May 27, 2020

Task 3: Voice to Text Task

During my undergraduate in religious studies, we often came across the topic of what happens when oral stories become codified into text. Christianity, Islam, and Buddhism, for example, all functioned as oral traditions before someone decided to write them down into textual canons that became the scripture we have today. Many questions arose from this: what changed when these stories were carried and shared orally between followers of Christ and Buddha in the 50+ years after they died before they got written down (suspending all argument of whether these figures did historically exist or not to focus more on the modality of oral vs text)? Who was responsible for remembering them? How did they decide which person would dictate a story to be textually recorded? And who decided how they were written down or what sections were important enough to be written in an age where paper and ink was expensive and the skill to write was not common? What does this mean for how to interpret and follow the texts that exist today?

These questions all stand before we even begin looking at the texts that then got rewritten and translated over the following centuries, being moulded by political shifts and new cultural values. If we questioned the “integrity” of text when being codified from oral traditions, the integrity of text when being changed to further/altered/translated/different texts should be questioned as well. In Buddhism, for example, the texts were written on banana leaves and it was the responsibility of studying monks in monasteries to copy and rewrite old texts onto new banana leaves. We can assume that they treated this task with reverence and attention to detail, but we cannot be certain. This indicates that text, which is something we think of as so reliable to hold truth, could actually be a lot more transient that we like to think.
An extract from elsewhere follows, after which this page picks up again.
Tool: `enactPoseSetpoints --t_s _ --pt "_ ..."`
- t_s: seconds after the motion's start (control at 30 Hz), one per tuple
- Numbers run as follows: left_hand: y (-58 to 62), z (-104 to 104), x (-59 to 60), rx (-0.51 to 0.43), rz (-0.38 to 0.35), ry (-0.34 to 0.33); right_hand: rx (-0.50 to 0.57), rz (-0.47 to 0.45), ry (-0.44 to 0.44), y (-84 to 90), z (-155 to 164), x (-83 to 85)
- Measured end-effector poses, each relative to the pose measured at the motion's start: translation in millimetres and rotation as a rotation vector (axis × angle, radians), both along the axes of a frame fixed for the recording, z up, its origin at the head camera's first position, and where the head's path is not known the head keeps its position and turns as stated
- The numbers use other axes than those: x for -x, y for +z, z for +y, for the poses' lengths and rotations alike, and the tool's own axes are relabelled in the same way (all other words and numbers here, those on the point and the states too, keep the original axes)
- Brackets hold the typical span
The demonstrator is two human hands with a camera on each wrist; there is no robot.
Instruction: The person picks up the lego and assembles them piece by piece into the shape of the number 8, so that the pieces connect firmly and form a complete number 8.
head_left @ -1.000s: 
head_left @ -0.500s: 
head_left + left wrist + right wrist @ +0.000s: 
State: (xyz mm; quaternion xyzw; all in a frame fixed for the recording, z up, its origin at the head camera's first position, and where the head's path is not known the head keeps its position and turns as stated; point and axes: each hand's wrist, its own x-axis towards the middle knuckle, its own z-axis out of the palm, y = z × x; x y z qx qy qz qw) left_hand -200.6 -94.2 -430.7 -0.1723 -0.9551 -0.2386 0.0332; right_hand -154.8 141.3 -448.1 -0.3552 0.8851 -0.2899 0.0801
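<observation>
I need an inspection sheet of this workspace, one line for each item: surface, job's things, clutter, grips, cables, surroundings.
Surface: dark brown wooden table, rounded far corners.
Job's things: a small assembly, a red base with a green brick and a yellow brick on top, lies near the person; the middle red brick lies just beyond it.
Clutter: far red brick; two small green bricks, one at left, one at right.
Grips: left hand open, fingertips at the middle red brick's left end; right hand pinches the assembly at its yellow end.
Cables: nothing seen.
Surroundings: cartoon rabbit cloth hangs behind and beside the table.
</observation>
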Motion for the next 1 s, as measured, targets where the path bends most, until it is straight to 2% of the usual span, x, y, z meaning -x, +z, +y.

My current favourite discussion regarding shifts from oral to text comes from observations of memory discussed by Illich and Sanders in The Alphabetization of the Popular Mind (1998). In a discussion about the etymology of memory and how the notion of memory was only constructed once speech was able to be codified into textual formats, Illich and Sanders identify how the technologies of practice shifted in a case study of how epic poems are learned and sung. Tracking classical texts that were previously oral technologies and referencing Lord’s study of Syrian bards, Illich and Sanders (1998) exemplified how the production of sung folklore changed once it was committed to a textual technology. These long narrative tales were traditionally learned through a system of apprenticeship during which aspiring guslar would listen to the bards performing until they had internalized the tales. When they later performed the songs themselves they would not replicate the stories they had heard, but instead reconstruct them and produce an entirely new piece whilst still reproducing the central crux of the tale. At some point, however, these songs became textually documented and, thereafter, bards were expected to perfectly recite the stories to mirror the textual documentation of the lyrics and lore. There was thus a shift in both the technologies used as well as in the practices of memory. Where previously natural and spontaneous oral technologies that rested on spontaneous thought had been used for song there was now precise textual technologies that demand techniques, exercises, and reproduction for song.

Voice to Text Activity

There are many other ways oral traditions can become text. In Linguistics, we speak into a microphone to record not our words but the sound waves we produce in order to analyse them. These spectrograms are beautiful yet haunting recordings of the sounds we make, and give us a whole different insight into the links between words, texts, and technologies.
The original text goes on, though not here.